▸ **WHAT IS BEING ASKED**: The listing below should be written out exactly; please include all of it.

▸ **INFORMATION SHOWN**:
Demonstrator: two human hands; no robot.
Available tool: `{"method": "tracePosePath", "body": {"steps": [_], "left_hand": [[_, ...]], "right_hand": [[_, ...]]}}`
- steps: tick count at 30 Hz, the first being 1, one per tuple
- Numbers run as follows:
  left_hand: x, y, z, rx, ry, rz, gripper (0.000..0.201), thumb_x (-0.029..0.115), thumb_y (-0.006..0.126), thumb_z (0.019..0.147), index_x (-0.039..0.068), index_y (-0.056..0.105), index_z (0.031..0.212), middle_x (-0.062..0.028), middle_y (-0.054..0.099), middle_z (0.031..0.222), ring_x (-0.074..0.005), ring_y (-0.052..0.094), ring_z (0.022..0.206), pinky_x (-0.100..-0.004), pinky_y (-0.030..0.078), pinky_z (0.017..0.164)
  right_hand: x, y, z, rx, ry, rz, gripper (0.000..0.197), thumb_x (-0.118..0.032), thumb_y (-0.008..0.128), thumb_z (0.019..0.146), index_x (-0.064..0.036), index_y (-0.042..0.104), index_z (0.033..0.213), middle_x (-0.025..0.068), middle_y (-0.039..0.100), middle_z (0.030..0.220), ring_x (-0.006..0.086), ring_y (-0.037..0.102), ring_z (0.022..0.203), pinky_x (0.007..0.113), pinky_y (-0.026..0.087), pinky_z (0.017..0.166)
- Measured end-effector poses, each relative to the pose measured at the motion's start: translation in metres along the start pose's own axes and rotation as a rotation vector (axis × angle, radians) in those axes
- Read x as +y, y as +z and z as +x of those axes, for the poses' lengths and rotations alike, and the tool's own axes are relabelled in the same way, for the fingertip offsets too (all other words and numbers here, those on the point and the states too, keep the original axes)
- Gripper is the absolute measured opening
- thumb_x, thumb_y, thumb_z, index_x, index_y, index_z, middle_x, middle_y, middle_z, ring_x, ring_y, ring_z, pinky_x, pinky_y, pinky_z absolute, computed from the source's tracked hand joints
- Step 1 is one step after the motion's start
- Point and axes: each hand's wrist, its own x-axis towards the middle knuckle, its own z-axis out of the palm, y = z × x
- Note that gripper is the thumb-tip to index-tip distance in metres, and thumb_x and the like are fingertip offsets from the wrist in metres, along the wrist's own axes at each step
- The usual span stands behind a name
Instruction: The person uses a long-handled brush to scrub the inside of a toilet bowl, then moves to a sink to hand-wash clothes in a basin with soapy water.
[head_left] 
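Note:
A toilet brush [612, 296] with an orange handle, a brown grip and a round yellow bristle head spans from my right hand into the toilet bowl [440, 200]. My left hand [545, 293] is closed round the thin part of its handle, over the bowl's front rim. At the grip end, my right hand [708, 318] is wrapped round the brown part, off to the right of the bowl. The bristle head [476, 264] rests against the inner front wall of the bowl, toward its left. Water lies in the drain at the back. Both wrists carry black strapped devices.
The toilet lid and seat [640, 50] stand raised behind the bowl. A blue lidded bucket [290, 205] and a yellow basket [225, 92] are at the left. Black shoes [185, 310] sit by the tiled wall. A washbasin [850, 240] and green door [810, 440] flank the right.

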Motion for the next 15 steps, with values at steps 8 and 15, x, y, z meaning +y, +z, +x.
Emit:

▸ **RESULT**:
Demonstrator: two human hands; no robot.
Available tool: `{"method": "tracePosePath", "body": {"steps": [_], "left_hand": [[_, ...]], "right_hand": [[_, ...]]}}`
- steps: tick count at 30 Hz, the first being 1, one per tuple
- Numbers run as follows:
  left_hand: x, y, z, rx, ry, rz, gripper (0.000..0.201), thumb_x (-0.029..0.115), thumb_y (-0.006..0.126), thumb_z (0.019..0.147), index_x (-0.039..0.068), index_y (-0.056..0.105), index_z (0.031..0.212), middle_x (-0.062..0.028), middle_y (-0.054..0.099), middle_z (0.031..0.222), ring_x (-0.074..0.005), ring_y (-0.052..0.094), ring_z (0.022..0.206), pinky_x (-0.100..-0.004), pinky_y (-0.030..0.078), pinky_z (0.017..0.164)
  right_hand: x, y, z, rx, ry, rz, gripper (0.000..0.197), thumb_x (-0.118..0.032), thumb_y (-0.008..0.128), thumb_z (0.019..0.146), index_x (-0.064..0.036), index_y (-0.042..0.104), index_z (0.033..0.213), middle_x (-0.025..0.068), middle_y (-0.039..0.100), middle_z (0.030..0.220), ring_x (-0.006..0.086), ring_y (-0.037..0.102), ring_z (0.022..0.203), pinky_x (0.007..0.113), pinky_y (-0.026..0.087), pinky_z (0.017..0.166)
- Measured end-effector poses, each relative to the pose measured at the motion's start: translation in metres along the start pose's own axes and rotation as a rotation vector (axis × angle, radians) in those axes
- Read x as +y, y as +z and z as +x of those axes, for the poses' lengths and rotations alike, and the tool's own axes are relabelled in the same way, for the fingertip offsets too (all other words and numbers here, those on the point and the states too, keep the original axes)
- Gripper is the absolute measured opening
- thumb_x, thumb_y, thumb_z, index_x, index_y, index_z, middle_x, middle_y, middle_z, ring_x, ring_y, ring_z, pinky_x, pinky_y, pinky_z absolute, computed from the source's tracked hand joints
- Step 1 is one step after the motion's start
- Point and axes: each hand's wrist, its own x-axis towards the middle knuckle, its own z-axis out of the palm, y = z × x
- Note that gripper is the thumb-tip to index-tip distance in metres, and thumb_x and the like are fingertip offsets from the wrist in metres, along the wrist's own axes at each step
- The usual span stands behind a name
Instruction: The person uses a long-handled brush to scrub the inside of a toilet bowl, then moves to a sink to hand-wash clothes in a basin with soapy water.
[head_left] 
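Note:
A toilet brush [612, 296] with an orange handle, a brown grip and a round yellow bristle head spans from my right hand into the toilet bowl [440, 200]. My left hand [545, 293] is closed round the thin part of its handle, over the bowl's front rim. At the grip end, my right hand [708, 318] is wrapped round the brown part, off to the right of the bowl. The bristle head [476, 264] rests against the inner front wall of the bowl, toward its left. Water lies in the drain at the back. Both wrists carry black strapped devices.
The toilet lid and seat [640, 50] stand raised behind the bowl. A blue lidded bucket [290, 205] and a yellow basket [225, 92] are at the left. Black shoes [185, 310] sit by the tiled wall. A washbasin [850, 240] and green door [810, 440] flank the right.
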
Motion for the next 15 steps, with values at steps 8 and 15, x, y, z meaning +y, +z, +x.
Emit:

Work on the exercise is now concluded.